*Exercise*. Will you return, word for word, only the lines from the top of the data below down to and including the one with "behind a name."?

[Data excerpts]
:::

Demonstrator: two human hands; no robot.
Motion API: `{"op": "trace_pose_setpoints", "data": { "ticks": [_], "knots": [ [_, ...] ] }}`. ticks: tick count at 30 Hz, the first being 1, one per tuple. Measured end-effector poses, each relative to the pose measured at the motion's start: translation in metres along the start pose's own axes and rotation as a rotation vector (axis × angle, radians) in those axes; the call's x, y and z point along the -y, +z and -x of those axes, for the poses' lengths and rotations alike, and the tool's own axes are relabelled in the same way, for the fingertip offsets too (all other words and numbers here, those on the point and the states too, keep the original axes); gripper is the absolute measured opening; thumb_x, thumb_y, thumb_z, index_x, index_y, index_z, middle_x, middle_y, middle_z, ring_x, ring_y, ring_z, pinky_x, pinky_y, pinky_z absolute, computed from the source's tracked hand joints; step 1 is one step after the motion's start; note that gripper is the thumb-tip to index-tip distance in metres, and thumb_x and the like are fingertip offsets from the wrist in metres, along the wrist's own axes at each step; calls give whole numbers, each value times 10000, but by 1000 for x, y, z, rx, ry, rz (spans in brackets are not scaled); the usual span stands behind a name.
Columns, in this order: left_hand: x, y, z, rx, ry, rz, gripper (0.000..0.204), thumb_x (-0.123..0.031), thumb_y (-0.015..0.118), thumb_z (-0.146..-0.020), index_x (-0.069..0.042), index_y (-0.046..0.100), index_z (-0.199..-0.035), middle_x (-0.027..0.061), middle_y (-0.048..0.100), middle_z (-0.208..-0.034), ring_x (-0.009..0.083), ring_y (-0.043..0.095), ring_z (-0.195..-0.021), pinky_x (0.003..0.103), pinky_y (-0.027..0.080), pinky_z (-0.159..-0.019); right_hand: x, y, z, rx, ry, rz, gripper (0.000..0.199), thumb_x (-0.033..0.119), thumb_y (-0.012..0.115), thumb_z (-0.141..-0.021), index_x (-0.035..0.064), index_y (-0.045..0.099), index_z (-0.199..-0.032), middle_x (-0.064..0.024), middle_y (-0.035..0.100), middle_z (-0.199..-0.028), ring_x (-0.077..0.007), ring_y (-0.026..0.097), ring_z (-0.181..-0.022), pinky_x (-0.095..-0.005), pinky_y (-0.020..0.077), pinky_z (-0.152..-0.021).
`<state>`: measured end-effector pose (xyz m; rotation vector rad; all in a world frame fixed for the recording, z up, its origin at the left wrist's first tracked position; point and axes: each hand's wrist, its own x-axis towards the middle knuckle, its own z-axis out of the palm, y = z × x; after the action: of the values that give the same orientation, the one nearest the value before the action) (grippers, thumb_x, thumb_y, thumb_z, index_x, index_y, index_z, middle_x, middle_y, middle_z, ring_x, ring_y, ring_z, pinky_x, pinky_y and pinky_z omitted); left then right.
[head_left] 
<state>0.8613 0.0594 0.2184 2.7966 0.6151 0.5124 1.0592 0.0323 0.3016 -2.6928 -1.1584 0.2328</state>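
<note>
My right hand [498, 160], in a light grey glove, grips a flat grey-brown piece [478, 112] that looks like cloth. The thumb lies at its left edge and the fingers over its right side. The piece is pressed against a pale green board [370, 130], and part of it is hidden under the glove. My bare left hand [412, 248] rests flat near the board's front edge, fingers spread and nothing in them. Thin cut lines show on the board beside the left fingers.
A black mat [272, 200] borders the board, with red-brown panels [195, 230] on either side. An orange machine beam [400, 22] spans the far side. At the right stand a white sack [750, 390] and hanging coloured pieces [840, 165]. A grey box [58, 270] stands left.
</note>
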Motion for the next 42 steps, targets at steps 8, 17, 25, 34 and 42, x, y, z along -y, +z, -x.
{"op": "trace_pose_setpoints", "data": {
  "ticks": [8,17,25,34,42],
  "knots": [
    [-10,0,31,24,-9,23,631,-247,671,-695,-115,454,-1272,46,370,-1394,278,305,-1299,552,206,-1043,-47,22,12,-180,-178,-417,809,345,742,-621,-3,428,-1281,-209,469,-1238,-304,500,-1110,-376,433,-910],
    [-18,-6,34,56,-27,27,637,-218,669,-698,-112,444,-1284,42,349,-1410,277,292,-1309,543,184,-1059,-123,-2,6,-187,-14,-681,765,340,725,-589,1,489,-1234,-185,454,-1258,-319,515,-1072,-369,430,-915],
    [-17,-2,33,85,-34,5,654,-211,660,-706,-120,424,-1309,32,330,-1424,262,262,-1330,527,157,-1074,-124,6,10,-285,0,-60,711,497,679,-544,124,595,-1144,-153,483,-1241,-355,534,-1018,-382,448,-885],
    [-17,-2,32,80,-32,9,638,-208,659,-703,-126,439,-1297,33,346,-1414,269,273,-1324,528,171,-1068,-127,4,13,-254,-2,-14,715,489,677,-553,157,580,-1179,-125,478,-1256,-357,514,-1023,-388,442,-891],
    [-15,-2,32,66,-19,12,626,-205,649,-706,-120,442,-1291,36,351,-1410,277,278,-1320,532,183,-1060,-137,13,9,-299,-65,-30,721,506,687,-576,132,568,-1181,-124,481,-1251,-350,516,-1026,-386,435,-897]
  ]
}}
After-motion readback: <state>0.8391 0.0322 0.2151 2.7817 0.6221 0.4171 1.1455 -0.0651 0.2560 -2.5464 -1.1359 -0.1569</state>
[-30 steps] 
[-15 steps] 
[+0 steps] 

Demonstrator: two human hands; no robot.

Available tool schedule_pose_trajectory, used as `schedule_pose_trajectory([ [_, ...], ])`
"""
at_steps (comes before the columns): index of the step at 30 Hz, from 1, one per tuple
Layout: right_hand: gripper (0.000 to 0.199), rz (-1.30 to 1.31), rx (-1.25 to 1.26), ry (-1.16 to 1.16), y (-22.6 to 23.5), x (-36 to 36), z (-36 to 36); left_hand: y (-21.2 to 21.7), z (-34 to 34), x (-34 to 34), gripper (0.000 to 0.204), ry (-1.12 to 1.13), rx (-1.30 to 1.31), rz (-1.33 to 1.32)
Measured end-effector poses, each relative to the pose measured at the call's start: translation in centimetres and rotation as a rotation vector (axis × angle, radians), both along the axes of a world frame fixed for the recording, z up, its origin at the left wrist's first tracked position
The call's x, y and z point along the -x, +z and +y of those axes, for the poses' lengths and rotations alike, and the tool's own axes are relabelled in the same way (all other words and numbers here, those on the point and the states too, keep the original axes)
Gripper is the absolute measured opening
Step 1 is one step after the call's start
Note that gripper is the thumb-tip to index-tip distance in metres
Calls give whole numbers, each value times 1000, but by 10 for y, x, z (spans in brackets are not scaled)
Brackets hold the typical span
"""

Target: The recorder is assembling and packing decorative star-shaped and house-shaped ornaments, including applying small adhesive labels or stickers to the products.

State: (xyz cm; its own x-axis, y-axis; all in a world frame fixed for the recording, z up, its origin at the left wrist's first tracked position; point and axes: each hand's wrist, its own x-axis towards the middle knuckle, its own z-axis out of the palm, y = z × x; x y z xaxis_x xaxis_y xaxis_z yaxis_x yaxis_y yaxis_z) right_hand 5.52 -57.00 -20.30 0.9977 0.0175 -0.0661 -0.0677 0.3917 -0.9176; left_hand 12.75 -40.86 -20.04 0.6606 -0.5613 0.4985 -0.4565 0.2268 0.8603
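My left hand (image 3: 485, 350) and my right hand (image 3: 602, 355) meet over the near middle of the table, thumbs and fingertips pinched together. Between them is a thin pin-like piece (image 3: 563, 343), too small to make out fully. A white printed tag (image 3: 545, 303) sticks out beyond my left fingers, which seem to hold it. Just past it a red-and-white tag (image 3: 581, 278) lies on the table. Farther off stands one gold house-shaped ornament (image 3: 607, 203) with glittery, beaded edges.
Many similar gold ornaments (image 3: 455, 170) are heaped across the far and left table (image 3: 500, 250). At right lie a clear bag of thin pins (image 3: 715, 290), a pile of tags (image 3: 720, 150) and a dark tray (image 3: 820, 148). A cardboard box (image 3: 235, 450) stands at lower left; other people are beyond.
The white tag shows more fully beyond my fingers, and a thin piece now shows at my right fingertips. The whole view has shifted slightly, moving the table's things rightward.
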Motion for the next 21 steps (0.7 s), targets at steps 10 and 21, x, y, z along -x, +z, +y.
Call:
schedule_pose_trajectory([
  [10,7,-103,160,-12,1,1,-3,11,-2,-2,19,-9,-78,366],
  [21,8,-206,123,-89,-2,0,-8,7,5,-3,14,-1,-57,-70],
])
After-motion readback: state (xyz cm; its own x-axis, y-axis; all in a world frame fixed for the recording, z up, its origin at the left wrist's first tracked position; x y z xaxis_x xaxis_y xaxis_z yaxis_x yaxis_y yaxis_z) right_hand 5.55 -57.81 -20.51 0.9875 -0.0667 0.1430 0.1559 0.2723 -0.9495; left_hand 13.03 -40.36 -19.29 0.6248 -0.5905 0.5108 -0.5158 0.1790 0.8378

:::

*Task answer*.
Demonstrator: two human hands; no robot.
Motion API: `{"op": "trace_pose_setpoints", "data": { "ticks": [_], "knots": [ [_, ...] ] }}`. ticks: tick count at 30 Hz, the first being 1, one per tuple. Measured end-effector poses, each relative to the pose measured at the motion's start: translation in metres along the start pose's own axes and rotation as a rotation vector (axis × angle, radians) in those axes; the call's x, y and z point along the -y, +z and -x of those axes, for the poses' lengths and rotations alike, and the tool's own axes are relabelled in the same way, for the fingertip offsets too (all other words and numbers here, those on the point and the states too, keep the original axes); gripper is the absolute measured opening; thumb_x, thumb_y, thumb_z, index_x, index_y, index_z, middle_x, middle_y, middle_z, ring_x, ring_y, ring_z, pinky_x, pinky_y, pinky_z absolute, computed from the source's tracked hand joints; step 1 is one step after the motion's start; note that gripper is the thumb-tip to index-tip distance in metres, and thumb_x and the like are fingertip offsets from the wrist in metres, along the wrist's own axes at each step; calls give whole numbers, each value times 10000, but by 1000 for x, y, z, rx, ry, rz (spans in brackets are not scaled); the usual span stands behind a name.

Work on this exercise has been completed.